I would love to hear what everyone is doing to help keep themselves sane while going through cancer treatments. I have heard that some people start yoga or painting. What else is out there? I have looked for local resources...so far I have found nothing really close to me. One of the local hospitals near me (about 40 mins from my home) has yoga and art workshops. I do needlework as a hobby...and have started a couple of projects since my diagnosis. I would love to find a group...i am going to go to the local arts workcenter and see what they have available...maybe i'll take a watercolors class or jewelery. I would love to do glassblowing but I don't think they have that. I alsonused to do stained glass...but i don't really have the space to do it right now.

So does anyone else have an outlet that they use to help get their minds off of this rollercoaster that we are on?


PhillieG's picture
Posts: 4912
Joined: May 2005

I read some of the posts on here and then realize just how sane I really am!
I play guitar, I also take (very many) photographs. I like to garden too. All are things I enjoyed pre-cancer
Much of it depends on what treatment I did and how I physically feel. My worst side effect is some fatigue for a few days after treatment.
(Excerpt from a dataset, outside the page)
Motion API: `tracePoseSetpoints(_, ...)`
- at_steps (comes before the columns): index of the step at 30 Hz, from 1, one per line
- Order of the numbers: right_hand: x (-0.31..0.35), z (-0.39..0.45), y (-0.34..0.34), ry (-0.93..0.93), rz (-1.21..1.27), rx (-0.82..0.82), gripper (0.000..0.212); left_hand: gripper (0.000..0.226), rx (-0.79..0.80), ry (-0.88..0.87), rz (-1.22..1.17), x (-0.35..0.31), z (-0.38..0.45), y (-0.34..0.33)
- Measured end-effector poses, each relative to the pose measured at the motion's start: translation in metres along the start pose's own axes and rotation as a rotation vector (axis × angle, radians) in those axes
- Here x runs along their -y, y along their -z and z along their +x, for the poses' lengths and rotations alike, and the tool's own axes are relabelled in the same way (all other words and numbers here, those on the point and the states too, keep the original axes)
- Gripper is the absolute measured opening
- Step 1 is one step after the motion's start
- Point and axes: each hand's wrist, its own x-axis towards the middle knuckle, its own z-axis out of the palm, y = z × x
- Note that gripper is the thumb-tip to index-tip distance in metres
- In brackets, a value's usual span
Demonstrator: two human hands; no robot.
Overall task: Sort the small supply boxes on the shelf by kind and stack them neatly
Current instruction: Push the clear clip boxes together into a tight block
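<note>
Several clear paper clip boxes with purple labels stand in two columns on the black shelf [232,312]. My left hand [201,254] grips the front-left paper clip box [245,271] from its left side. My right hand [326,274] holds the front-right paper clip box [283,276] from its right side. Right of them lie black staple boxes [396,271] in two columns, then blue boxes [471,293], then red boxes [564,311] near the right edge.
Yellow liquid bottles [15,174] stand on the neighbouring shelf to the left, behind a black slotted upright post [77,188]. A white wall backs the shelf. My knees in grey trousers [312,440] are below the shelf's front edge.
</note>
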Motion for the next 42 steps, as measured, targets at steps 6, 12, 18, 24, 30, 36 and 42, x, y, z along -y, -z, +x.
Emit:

Staying busy is key I believe, at times it's hard to distance myself from how I'm feeling but when I do it's very good therapeutic.
Hope this helps...

Posts: 158
Joined: Jan 2012

I started running. I found that exercise kept the fatigue away and cleared my mind of thinking about cancer.

Doc_Hawk's picture
Posts: 685
Joined: Jan 2012

I spend some time on my exercise bike and during my "off week" from treatment I read and write a lot. I'm currently editing my first novel, hoping to have it ready for submission to publishers and agents by the end of fall. Unfortunately, for several days after treatment my vision is too messed up to read or write, so I stare at the TV. I'd wanted to take some philosophy classes this semester, but that's not going to happen now. I've been trying to get a scrip for Ritalin to help with the fatigue, but my insurance company is dragging on getting the authorization through.

annalexandria's picture
Posts: 2573
Joined: Oct 2011

taking a little outing whenever I felt well enough. I'm lucky to live in Seattle, with lots of beautiful natural places close by, and I spent time at the beach, hiking, or just sitting on a park bench somewhere if that was all I could do. I find the natural world very rejuvenating. I usually got maybe 7-10 days each three week cycle that allowed for this. And for those times when I just couldn't leave the house, I loved Netflix. Watched a ton of brainless TV shows. Also surfed the net a lot in general, especially liked humor sites like The Bloggess, but there were times that reading, as much as i normally love it, was just too much for my poor, fried brain. That's when Netflix came in handy (and for something like $9 a month for streaming, it's a deal). Sending strength your way-Ann

Doc_Hawk's picture
Posts: 685
Joined: Jan 2012

I hate to advertise or promote something, but after years of refusing to get Netflix I finally signed up for the free trial a couple of weeks ago and I love it! It comes in real handy for nights when I can't sleep and there's nothing of interest on cable and I don't have to go staring at my DVD collection trying to figure out what to watch. Spent my recover weekend last week by watching the first 6 seasons of Weeds.

annalexandria's picture
Posts: 2573
Joined: Oct 2011

forgot i could look like a spammer! I don't work for you-know-what, I swear! Actually, as a public librarian, I ought to be encouraging you all to check out your dvds from the library. I like Weeds too, along with Breaking Bad, Walking Dead, Downton Abbey, Rome, Spartacus, and Parks and Recreation...oh and Deadwood, which is unfortunately long gone.

YoVita's picture
Posts: 590
Joined: Mar 2010

Thanks for promoting the resources of your local public library. I'm the director of a small public library in the Chicago area. As a voracious reader, it was hard to focus during treatment, and I found myself watching a lot of tv shows (mostly comedies) and soccer. I also agreed with another post about getting outdoors. Very helpful.

Kathryn_in_MN's picture
Posts: 1258
Joined: Sep 2009

Not a big TV person (none of my family is), but Netflix is one thing that really helped me and still does. We don't have cable, and our entertainment budget was cut to about zero (from formerly having an active social life bowling on 2 teams, and going out with friends, etc.). Our one big splurge is the Netflix membership and our kids got us a Roku box so we can stream using our wireless, as well as getting one DVD at at time.

Lovekitties's picture
Posts: 3372
Joined: Jan 2010

Depending on any side effects you have from treatment, will dictate which activities you feel up to.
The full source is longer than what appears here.